Because arguments aren't explicitly named, they must be accessed according to
their position on the stack. Several stack-shuffling combinators are provided
to move values around. Below are type signatures of some of these:

pop : S a → S
dup : S a → S a a
swap : S a b → S b a
over : S a b → S a b a
dig : S a b c → S b c a

## Algebraic Data Types

Declaring an algebraic data type implicitly creates a deconstructor. This is a
function which takes function arguments corresponding to each constructor, in
the same order as the constructor definitions. For instance, `true ["T"] ["F"]
unboolean` yields `"T"`. Note `if` is nothing more than `unboolean`.

:: boolean
| true
| false
;

-- unboolean is created implicitly
-- unboolean : S boolean (S → T) (S → T) → T

Boolean operators can be implemented like so:

: not [false] [true] unboolean ;
: and [id] [pop false] unboolean ;
: or [pop true] [id] unboolean ;

Like other languages with algebraic data types, each constructor can wrap any
fixed number of values. The current notation is inadequate for type checking,
and the field names are ignored -- this will change.

:: list
| null
| cons tail head
;

-- unlist is created implicitly
-- unlist : S a-list (S → T) (S a-list a → T) → T

## Exploiting Multiple Return Values

In most non stack-based languages, functions can return at most one value.
Multiple values can be simulated by packing them into a single value, and
then unpacking them in the caller.

nextFree :: Int → [Int] → (Int, [Int])
nextFree current [] = (current+1, [])
nextFree current (v:vs) = if current+1 < v
then (current+1, v:vs)
else nextFree v vs

In a stack-based language, "functions" can return any number of values,
including zero, by pushing them onto the stack. For example, the `next-free`
function, given a sorted list of bound ids and a starting point, shrinks
the list of bound ids that need to searched on the next call, and also
returns the next free id.

: next-free -- S num-list num → S num-list num
swap -- id xs
[1 + null swap] -- id → null id'
[dig 1 + 2dup > -- id xs' x → xs' x id' → xs' x id' bool
[[cons] dip] -- xs' x id' → xs id'
[pop next-free] -- xs' x id' → ...
if]
unlist ;

This lets us call `next-free` like so:

-- define a list of integers: 2, 4, 5
: bound-vars null 5 cons 4 cons 2 cons ;

bound-vars -1 -- (2,4,5) -1
next-free -- (2,4,5) 0
next-free -- (2,4,5) 1
next-free -- (4,5) 3
next-free -- () 6
next-free -- () 7

## Life Without (Implicit) Closures

**Hee** doesn't have lexical scopes, mutable bindings, or parameter names so
closures as we know them aren't meaningful. However, we can exploit other
features of the language to achieve similar results.

: generate-free' -- xs x
next-free -- xs' x'
swap quote -- x' [xs']
over quote -- x' [xs'] [x']
[generate-free'] -- x' [xs'] [x'] [generate-free']
compose compose ; -- x' [xs' x' generate-free']

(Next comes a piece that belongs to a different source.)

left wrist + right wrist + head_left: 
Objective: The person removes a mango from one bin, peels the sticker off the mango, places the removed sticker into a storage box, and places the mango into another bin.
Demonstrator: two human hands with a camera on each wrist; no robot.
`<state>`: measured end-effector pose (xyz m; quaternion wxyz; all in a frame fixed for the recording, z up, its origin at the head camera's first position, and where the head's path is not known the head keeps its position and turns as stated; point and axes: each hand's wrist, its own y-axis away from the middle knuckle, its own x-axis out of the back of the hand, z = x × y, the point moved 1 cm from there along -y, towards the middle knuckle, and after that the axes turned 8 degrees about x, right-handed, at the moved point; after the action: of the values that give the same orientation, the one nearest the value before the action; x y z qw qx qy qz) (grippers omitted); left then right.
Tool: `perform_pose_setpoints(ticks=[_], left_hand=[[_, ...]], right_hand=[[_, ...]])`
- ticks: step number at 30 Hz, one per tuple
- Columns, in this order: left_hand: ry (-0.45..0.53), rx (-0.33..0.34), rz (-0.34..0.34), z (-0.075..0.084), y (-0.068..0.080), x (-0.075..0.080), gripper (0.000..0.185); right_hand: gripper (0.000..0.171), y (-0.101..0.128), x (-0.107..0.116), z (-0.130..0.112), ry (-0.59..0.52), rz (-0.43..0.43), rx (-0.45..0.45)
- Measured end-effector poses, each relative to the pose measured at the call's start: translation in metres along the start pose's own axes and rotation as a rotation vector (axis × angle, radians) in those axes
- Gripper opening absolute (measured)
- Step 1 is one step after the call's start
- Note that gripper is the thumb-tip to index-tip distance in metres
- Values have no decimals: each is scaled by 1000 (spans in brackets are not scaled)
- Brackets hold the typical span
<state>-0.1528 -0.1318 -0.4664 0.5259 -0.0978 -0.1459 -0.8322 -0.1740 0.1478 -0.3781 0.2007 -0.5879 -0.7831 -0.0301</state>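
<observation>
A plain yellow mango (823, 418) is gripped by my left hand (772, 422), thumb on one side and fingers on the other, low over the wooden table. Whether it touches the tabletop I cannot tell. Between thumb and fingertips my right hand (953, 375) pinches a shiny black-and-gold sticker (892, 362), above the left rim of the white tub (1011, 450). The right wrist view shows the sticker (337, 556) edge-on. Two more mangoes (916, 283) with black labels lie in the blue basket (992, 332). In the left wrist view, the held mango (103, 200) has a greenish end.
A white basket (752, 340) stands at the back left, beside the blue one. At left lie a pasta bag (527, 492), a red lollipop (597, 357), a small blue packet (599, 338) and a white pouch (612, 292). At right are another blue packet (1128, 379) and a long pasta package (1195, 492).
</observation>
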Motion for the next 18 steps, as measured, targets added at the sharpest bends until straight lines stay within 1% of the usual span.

Values can be lifted to functions using `quote`, and functions can be composed
with `compose`. This enables immutable state to be encapsulated inside a function.

: generate-free
quote [-1 generate-free'] compose ;

These two features also enable partial application, e.g. `[-1 generate-free']`.
Using this technique we have hidden the list of unbound ids from the caller.

bound-vars -- [2,4,5]
generate-free -- [...]
unquote -- 0 [...]
unquote -- 0 1 [...]
unquote -- 0 1 3 [...]
unquote -- 0 1 3 6 [...]

Each time the function is applied, it produces the next free variable and also
produces the next *function* which embeds any necessary state to generate the
remaining free ids.

## Typing Rules

Each rule corresponds to one of the syntactical forms for terms

T-EMPTY -----------
∅ : S → S

e : S → T f : T → U
T-COMPOSE ------------------------
e f : S → U

e : S → T
T-QUOTE ---------------------
[e] : U → U (S → T)

Γ(name) = S → T
T-NAME ------------------
name : S → T

T-LITERAL ------------------------------------------------------------
1 : S → S int 'a : S → S char "x" : S → S str ...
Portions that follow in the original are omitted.